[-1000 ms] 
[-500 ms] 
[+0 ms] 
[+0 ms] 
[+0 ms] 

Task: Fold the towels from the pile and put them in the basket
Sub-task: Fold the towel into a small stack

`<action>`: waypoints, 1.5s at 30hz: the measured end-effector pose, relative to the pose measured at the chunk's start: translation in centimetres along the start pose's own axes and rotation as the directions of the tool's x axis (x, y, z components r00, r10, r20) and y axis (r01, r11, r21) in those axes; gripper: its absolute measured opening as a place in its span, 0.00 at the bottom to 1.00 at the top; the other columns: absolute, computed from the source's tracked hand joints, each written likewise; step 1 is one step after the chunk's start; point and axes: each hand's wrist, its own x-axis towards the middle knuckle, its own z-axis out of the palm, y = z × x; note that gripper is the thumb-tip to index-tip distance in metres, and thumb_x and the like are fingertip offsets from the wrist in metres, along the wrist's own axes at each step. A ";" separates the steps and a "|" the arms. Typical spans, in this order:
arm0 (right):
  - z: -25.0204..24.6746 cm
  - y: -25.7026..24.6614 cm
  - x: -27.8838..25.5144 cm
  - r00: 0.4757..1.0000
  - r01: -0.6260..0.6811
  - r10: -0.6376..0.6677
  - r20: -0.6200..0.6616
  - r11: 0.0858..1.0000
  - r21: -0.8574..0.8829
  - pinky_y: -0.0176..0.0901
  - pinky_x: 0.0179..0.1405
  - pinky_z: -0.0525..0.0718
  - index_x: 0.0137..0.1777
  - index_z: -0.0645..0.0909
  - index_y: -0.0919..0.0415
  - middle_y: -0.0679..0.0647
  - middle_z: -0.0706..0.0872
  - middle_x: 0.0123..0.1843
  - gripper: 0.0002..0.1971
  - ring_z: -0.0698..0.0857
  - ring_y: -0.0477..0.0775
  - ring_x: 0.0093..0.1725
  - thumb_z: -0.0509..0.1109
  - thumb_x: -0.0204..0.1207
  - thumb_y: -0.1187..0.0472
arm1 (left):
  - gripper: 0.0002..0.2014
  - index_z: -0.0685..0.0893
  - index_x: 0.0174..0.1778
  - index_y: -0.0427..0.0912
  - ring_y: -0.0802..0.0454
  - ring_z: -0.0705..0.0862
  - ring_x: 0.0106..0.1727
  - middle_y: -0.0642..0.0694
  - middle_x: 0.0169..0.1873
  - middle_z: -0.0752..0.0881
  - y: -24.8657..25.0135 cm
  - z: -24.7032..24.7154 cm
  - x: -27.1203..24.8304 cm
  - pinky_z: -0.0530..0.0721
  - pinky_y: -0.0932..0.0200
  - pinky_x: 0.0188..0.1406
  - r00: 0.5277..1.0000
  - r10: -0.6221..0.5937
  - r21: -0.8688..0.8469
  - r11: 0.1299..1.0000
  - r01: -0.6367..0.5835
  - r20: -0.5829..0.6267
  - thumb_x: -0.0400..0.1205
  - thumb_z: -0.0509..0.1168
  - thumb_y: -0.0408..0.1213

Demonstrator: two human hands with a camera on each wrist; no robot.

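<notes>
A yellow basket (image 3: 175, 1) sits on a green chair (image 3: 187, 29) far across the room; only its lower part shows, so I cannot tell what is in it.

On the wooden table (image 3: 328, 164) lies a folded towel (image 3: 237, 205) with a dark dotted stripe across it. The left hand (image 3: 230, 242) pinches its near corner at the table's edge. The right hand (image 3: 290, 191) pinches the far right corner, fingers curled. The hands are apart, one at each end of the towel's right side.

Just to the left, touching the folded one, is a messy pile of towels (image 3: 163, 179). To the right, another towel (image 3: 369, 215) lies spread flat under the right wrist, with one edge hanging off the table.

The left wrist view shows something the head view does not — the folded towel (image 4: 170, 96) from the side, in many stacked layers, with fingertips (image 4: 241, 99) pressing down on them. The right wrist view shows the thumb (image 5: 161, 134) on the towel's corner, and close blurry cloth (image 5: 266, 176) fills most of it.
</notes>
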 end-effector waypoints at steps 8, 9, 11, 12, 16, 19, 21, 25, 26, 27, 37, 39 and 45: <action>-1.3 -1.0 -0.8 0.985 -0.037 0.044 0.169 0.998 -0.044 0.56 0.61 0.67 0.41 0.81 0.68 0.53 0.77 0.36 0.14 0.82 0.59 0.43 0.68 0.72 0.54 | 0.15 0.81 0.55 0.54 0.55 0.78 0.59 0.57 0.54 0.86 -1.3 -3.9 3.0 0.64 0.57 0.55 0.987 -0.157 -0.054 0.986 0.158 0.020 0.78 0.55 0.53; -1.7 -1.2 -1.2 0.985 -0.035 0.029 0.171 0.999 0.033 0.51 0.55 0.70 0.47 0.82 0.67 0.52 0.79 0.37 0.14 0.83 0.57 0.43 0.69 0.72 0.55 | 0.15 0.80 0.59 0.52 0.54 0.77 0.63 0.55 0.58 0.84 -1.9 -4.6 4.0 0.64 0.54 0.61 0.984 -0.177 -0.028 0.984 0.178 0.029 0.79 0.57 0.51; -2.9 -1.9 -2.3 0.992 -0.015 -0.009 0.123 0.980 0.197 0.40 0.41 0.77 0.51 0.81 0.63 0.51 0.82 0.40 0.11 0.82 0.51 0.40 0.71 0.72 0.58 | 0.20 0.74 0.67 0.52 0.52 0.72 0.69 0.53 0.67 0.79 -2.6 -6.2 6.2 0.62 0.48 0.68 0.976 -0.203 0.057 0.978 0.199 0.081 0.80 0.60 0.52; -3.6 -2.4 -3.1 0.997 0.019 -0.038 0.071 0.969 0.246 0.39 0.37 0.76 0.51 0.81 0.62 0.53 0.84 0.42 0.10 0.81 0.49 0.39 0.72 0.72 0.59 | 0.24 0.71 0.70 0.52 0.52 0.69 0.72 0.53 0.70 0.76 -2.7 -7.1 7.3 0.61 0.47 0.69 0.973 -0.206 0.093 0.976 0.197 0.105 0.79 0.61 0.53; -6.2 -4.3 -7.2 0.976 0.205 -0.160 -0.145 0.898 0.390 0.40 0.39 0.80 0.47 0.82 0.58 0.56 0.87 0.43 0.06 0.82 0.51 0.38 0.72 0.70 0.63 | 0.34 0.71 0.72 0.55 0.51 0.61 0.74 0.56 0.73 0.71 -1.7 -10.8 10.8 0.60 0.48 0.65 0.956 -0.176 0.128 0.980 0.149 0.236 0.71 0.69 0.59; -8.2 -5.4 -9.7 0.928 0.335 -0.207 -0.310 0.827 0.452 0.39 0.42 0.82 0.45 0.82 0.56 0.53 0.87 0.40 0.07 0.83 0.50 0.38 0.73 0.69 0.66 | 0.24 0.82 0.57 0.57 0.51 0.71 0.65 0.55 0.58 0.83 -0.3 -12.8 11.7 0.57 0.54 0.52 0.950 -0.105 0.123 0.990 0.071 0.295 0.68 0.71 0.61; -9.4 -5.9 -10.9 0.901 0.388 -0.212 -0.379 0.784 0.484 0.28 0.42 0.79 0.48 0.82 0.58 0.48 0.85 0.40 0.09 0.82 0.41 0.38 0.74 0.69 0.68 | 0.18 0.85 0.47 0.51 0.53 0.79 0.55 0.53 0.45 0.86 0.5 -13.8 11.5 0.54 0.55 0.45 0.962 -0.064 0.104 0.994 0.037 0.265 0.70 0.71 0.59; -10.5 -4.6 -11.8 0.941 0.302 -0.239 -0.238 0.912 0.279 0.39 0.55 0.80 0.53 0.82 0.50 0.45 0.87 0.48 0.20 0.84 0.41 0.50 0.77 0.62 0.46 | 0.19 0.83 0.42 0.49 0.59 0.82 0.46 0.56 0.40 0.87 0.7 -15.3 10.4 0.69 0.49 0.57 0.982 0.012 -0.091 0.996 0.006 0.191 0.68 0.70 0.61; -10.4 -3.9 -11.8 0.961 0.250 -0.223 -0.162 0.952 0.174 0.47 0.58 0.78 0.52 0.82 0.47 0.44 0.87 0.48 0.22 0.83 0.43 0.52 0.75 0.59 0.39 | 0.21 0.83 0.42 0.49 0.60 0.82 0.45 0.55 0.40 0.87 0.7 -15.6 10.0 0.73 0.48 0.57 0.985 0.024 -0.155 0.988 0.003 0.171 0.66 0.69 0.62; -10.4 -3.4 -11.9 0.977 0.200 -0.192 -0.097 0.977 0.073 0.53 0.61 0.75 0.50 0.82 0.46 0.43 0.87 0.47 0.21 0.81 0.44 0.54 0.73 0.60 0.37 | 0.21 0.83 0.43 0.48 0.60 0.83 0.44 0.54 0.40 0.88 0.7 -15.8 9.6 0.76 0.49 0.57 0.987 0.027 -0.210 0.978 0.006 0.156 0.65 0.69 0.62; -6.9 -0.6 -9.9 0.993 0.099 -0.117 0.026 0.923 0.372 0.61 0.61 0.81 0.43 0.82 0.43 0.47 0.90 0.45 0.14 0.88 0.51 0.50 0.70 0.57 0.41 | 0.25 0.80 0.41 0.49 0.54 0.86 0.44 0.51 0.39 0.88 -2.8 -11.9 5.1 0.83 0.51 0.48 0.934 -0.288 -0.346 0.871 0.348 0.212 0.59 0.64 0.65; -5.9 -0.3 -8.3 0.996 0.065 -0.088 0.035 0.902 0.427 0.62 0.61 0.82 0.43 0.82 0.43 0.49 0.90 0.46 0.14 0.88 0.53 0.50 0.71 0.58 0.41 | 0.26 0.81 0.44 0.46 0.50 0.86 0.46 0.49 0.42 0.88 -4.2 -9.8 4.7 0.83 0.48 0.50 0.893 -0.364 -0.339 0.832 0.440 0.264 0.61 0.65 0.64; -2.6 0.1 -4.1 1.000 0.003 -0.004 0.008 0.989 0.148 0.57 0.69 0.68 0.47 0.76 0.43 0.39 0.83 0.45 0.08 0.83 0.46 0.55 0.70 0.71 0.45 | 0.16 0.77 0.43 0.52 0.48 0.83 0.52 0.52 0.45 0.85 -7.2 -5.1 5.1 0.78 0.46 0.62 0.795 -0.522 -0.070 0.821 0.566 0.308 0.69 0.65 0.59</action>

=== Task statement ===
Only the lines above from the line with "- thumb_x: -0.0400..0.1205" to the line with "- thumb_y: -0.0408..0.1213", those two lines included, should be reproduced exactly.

=== Answer for the task ===
  - thumb_x: -0.0400..0.1205
  - thumb_z: -0.0509..0.1168
  - thumb_y: -0.0408..0.1213

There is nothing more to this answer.